The time is 17:45, the trial tour is almost over, our server still hasn’t got up ... A lot of calls come in - we answer, they say, everything is rounded off, we won’t have time to raise the server.

Time 18:00, the server has not yet risen. Gathered with other juries, we think how to get out of this situation.

The following was decided: We don’t sleep with Artem, we finish the trial tour and the first one, we will prepare everything by 10, from 10:00 to 11:00 we will start the trial tour, and at 11:00 we will start the 1st round. So we lost sleep for 2 nights.

They said goodbye and drove home. Houses began to set everything up anew, tuned. By morning, everything was ready.

January 24, Saturday, round 1 (official schedule)

The trial tour begins, and here we finally realized what we were dealing with.

Tokens

What it is?
Last year there was the following situation: the participant sends the source code to the testing system, which, in turn, checks only on the tests, which are shown in the example to the task. If the parcel them fails, it does not get in the queue for a complete check. Therefore, our honorable one server calmly coped with the entire load (there were 150 participants in total).

This year we had to test the solution immediately on all tests. To ensure that participants do not abuse it, this concept was introduced - tokens. This, so to speak, is the right to see the result of your package. It was equal to 10. That is, I can send a solution to the problem as many times as I like, but I can only see 10 times. Subsequent packages at your own risk.

The trial tour has begun, and we have a server delay of 15 minutes. That is, the participant sends the solution to the server, and it is checked there only after 15 minutes. We were not afraid of this. But in vain. We thought what would pass.

I am doing a Reload contest, dropping the entire queue of packages. However, he did not inform anyone about this. As a result, 10 minutes before the end of the test tour we are again bombarded with parcels. Quietly close the contest, open the 1st round contest.

11:00, round 1

Literally in 15-20 minutes several packages arrive, a bad queue appears. Artem immediately made it clear. In the first task, in the lightest, as expected, only 48 tests. The solution is in the forehead, which is gaining 50 points out of 100, but there is a good solution that needs to be thought out. But the majority should have learned about this only after their decision got TLE. As you understand, one premise of task A, solved in the forehead, took 24 seconds at the server. Such parcels became more and more, questions began to come to the jury regarding the time of testing. Artyom explained everything correctly, sent a message to everyone. But even so, almost everyone sent at least one “free” decision A. And then the line naturally began to increase. First 15 minutes, then sharply 45. Everyone, especially the participants, were worried, tense, and unhappy. First of all, by us. Artem was at home at that time, I was in place and heard almost everything I had to hear. We started to think, we need to somehow try to get out of the situation. Found the right article in the documentation, but could not use. After that, we simply closed our eyes to 30 questions and waited for it to end.
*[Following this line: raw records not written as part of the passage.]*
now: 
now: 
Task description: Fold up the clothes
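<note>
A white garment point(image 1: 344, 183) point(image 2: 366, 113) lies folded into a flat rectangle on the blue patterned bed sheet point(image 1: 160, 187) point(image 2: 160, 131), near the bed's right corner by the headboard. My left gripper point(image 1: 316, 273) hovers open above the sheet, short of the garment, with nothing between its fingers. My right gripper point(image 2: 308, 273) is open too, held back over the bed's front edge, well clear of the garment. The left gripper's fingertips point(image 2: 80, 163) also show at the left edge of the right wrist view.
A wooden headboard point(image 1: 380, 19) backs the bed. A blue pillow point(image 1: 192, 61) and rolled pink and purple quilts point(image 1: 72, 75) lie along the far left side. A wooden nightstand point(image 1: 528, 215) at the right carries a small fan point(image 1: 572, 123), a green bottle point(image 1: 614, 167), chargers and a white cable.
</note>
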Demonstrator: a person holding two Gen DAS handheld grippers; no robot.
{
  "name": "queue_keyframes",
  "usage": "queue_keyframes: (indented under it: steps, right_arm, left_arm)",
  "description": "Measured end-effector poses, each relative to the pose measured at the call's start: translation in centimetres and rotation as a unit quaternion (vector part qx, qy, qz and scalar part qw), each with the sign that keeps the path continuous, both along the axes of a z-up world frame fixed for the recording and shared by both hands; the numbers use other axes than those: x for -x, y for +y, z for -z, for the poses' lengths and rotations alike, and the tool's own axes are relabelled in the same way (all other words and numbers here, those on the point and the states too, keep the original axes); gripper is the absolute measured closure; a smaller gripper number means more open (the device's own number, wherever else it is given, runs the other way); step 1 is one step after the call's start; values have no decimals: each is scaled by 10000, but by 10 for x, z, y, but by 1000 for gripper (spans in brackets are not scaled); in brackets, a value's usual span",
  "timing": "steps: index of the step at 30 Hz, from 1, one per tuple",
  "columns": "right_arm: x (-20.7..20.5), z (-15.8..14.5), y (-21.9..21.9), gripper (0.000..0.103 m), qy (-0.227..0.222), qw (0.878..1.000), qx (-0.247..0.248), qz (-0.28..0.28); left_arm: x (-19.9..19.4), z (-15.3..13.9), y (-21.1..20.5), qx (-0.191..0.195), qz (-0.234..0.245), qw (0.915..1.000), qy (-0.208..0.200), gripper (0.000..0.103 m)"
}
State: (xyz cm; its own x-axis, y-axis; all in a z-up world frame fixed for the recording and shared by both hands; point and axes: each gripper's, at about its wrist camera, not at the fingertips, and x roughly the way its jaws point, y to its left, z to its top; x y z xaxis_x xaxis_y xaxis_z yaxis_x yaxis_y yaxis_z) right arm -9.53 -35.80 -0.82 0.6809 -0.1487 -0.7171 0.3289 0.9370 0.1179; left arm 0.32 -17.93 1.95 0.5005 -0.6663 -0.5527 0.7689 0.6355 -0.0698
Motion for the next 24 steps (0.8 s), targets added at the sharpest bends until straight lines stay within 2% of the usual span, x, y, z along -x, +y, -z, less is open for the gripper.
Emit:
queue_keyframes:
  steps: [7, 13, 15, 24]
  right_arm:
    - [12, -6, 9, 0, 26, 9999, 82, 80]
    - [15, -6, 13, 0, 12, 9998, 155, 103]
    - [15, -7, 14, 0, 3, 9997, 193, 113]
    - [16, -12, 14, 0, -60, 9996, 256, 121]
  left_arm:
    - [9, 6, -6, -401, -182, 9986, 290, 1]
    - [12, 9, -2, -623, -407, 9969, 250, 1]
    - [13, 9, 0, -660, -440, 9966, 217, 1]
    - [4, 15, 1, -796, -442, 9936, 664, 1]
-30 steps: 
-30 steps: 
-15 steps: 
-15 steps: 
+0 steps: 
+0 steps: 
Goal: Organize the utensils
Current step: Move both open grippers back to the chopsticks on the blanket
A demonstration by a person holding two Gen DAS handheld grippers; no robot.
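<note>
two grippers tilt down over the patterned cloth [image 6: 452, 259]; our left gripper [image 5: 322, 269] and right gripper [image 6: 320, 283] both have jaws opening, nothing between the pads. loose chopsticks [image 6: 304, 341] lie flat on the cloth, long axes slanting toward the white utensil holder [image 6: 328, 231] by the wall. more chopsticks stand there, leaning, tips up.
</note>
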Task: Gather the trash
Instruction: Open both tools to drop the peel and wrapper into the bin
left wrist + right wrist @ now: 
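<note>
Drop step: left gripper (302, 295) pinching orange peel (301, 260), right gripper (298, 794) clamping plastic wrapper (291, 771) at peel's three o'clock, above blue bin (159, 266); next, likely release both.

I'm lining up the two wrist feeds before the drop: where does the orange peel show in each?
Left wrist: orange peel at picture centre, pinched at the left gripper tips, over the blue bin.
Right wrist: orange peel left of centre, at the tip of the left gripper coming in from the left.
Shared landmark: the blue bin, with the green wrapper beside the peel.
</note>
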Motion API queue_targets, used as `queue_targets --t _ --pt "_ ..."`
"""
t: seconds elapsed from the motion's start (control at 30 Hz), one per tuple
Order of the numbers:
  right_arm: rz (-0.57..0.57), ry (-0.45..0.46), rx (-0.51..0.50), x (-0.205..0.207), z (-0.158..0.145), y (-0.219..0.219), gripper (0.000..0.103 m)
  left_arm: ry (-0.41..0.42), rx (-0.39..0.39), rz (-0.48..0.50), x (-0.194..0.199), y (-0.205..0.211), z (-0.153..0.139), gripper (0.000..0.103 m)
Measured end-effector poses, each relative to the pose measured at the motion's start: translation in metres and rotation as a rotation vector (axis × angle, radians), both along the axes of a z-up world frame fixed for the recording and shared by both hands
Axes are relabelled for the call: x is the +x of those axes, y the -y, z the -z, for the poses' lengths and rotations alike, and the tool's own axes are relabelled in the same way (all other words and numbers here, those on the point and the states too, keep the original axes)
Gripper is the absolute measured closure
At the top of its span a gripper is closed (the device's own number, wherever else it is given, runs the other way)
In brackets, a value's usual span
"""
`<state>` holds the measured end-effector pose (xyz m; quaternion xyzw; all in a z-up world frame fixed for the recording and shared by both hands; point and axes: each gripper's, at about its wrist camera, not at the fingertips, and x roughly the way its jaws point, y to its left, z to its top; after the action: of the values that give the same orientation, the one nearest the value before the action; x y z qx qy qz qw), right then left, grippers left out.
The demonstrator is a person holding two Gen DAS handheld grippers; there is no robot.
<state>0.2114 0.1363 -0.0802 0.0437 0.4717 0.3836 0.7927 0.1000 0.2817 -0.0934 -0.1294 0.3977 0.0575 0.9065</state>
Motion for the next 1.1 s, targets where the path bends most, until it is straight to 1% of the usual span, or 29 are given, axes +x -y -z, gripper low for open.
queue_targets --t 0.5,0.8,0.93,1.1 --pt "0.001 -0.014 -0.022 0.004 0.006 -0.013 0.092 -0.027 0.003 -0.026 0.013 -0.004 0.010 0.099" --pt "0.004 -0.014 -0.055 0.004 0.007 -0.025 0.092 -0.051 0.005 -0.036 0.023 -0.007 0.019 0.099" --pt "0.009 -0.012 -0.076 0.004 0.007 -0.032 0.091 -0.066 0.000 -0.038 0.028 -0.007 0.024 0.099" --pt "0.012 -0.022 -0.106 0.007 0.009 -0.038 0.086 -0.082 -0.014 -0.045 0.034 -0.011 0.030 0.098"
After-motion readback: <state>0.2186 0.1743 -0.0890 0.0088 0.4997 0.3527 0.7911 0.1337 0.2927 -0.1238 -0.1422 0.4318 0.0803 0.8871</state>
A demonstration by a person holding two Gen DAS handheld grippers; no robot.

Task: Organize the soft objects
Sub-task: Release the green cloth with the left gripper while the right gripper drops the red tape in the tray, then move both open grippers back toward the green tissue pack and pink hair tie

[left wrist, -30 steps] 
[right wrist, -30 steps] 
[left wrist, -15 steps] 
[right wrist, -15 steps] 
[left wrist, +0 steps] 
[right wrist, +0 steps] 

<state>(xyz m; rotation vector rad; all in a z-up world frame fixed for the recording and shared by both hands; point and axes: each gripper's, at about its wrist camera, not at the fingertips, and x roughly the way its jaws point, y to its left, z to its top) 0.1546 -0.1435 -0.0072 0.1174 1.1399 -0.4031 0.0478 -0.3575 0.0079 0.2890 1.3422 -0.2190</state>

Finally over! Check delay - 1 hour. The participant had to send a decision an hour before the end in order to have time to see the verification protocol.

16:00, I go to the assembly hall. I meet dissatisfied eyes. Why, I just deprived the children of reaching the final. How you could still look at me. Crossed with one very famous teacher, told what the problem is, what are the solutions - to parallelize. He wished me good luck.

Everyone announced the problem openly. They said that we did not expect such loads and the like. Immediately began to think, to seek a way out of the situation.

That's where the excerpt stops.